**Description of the task**
Produce an exact transcript of all the records.

--- Supplied material ---

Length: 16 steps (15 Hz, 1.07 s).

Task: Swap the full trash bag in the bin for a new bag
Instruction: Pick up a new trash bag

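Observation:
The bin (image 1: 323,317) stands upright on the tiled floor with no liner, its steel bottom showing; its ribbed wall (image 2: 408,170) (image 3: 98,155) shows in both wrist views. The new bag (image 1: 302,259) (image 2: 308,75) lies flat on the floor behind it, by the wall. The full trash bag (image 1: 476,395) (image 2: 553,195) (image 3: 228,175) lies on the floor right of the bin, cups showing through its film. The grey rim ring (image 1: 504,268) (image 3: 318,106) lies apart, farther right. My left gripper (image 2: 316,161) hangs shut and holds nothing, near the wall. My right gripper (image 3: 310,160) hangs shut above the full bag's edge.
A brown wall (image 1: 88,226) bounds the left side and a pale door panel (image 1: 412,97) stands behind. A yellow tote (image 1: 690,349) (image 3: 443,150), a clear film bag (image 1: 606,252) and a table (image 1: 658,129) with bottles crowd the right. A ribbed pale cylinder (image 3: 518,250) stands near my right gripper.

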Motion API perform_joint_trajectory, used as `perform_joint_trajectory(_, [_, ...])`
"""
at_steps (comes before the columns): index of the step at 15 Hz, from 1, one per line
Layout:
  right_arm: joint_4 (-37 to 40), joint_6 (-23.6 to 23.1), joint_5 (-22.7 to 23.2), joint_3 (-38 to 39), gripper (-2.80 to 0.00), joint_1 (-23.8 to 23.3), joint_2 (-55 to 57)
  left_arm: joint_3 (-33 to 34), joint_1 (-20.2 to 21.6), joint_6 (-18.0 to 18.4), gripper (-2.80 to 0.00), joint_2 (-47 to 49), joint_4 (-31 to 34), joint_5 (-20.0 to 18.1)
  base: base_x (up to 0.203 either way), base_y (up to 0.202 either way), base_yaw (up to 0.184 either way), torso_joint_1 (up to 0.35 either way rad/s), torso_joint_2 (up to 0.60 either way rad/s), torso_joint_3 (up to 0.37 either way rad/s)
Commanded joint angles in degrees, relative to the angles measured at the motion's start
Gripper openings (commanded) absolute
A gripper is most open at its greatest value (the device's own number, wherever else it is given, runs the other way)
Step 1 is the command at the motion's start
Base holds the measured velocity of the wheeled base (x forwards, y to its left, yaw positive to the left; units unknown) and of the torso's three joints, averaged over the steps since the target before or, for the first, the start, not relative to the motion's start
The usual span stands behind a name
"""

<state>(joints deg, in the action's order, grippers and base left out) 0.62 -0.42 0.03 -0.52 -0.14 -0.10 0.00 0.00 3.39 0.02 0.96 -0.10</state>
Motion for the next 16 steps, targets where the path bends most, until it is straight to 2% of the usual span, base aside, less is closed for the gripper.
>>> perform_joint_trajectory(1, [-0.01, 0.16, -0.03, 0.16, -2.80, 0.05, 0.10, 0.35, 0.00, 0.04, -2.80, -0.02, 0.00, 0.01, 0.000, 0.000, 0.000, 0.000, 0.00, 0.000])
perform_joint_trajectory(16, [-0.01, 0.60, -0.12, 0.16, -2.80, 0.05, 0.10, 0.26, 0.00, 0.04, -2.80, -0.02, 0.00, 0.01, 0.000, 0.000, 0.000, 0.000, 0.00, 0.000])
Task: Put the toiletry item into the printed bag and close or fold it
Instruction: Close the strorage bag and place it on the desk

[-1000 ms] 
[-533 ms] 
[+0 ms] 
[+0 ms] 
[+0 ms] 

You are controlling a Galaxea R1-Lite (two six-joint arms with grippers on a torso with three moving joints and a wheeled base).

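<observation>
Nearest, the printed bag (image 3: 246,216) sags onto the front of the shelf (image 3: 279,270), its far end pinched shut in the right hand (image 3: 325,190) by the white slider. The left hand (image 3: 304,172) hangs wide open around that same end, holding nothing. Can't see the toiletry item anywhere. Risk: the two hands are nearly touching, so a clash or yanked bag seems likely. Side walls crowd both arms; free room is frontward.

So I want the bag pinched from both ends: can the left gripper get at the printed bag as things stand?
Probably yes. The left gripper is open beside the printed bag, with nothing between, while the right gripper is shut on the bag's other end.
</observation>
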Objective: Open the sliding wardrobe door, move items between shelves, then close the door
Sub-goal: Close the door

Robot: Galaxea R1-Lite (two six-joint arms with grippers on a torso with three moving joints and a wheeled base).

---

**Written answer**
Length: 16 steps (15 Hz, 1.07 s).

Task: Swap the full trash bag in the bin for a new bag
Instruction: Pick up a new trash bag

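Observation:
The bin (image 1: 323,317) stands upright on the tiled floor with no liner, its steel bottom showing; its ribbed wall (image 2: 408,170) (image 3: 98,155) shows in both wrist views. The new bag (image 1: 302,259) (image 2: 308,75) lies flat on the floor behind it, by the wall. The full trash bag (image 1: 476,395) (image 2: 553,195) (image 3: 228,175) lies on the floor right of the bin, cups showing through its film. The grey rim ring (image 1: 504,268) (image 3: 318,106) lies apart, farther right. My left gripper (image 2: 316,161) hangs shut and holds nothing, near the wall. My right gripper (image 3: 310,160) hangs shut above the full bag's edge.
A brown wall (image 1: 88,226) bounds the left side and a pale door panel (image 1: 412,97) stands behind. A yellow tote (image 1: 690,349) (image 3: 443,150), a clear film bag (image 1: 606,252) and a table (image 1: 658,129) with bottles crowd the right. A ribbed pale cylinder (image 3: 518,250) stands near my right gripper.
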
Motion API perform_joint_trajectory, used as `perform_joint_trajectory(_, [_, ...])`
"""
at_steps (comes before the columns): index of the step at 15 Hz, from 1, one per line
Layout:
  right_arm: joint_4 (-37 to 40), joint_6 (-23.6 to 23.1), joint_5 (-22.7 to 23.2), joint_3 (-38 to 39), gripper (-2.80 to 0.00), joint_1 (-23.8 to 23.3), joint_2 (-55 to 57)
  left_arm: joint_3 (-33 to 34), joint_1 (-20.2 to 21.6), joint_6 (-18.0 to 18.4), gripper (-2.80 to 0.00), joint_2 (-47 to 49), joint_4 (-31 to 34), joint_5 (-20.0 to 18.1)
  base: base_x (up to 0.203 either way), base_y (up to 0.202 either way), base_yaw (up to 0.184 either way), torso_joint_1 (up to 0.35 either way rad/s), torso_joint_2 (up to 0.60 either way rad/s), torso_joint_3 (up to 0.37 either way rad/s)
Commanded joint angles in degrees, relative to the angles measured at the motion's start
Gripper openings (commanded) absolute
A gripper is most open at its greatest value (the device's own number, wherever else it is given, runs the other way)
Step 1 is the command at the motion's start
Base holds the measured velocity of the wheeled base (x forwards, y to its left, yaw positive to the left; units unknown) and of the torso's three joints, averaged over the steps since the target before or, for the first, the start, not relative to the motion's start
The usual span stands behind a name
"""

<state>(joints deg, in the action's order, grippers and base left out) 0.62 -0.42 0.03 -0.52 -0.14 -0.10 0.00 0.00 3.39 0.02 0.96 -0.10</state>
Motion for the next 16 steps, targets where the path bends most, until it is straight to 2% of the usual span, base aside, less is closed for the gripper.
>>> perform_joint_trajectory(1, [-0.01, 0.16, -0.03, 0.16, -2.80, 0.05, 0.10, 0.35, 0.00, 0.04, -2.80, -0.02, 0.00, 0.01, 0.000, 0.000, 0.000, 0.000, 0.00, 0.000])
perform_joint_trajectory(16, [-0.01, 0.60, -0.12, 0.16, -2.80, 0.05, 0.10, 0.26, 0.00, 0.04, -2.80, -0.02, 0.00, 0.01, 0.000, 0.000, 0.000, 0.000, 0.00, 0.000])
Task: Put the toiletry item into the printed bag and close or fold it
Instruction: Close the strorage bag and place it on the desk

[-1000 ms] 
[-533 ms] 
[+0 ms] 
[+0 ms] 
[+0 ms] 

You are controlling a Galaxea R1-Lite (two six-joint arms with grippers on a torso with three moving joints and a wheeled base).

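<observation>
Nearest, the printed bag (image 3: 246,216) sags onto the front of the shelf (image 3: 279,270), its far end pinched shut in the right hand (image 3: 325,190) by the white slider. The left hand (image 3: 304,172) hangs wide open around that same end, holding nothing. Can't see the toiletry item anywhere. Risk: the two hands are nearly touching, so a clash or yanked bag seems likely. Side walls crowd both arms; free room is frontward.

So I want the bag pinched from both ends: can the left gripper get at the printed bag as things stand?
Probably yes. The left gripper is open beside the printed bag, with nothing between, while the right gripper is shut on the bag's other end.
</observation>
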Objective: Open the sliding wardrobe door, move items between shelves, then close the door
Sub-goal: Close the door

Robot: Galaxea R1-Lite (two six-joint arms with grippers on a torso with three moving joints and a wheeled base).

This concludes the output.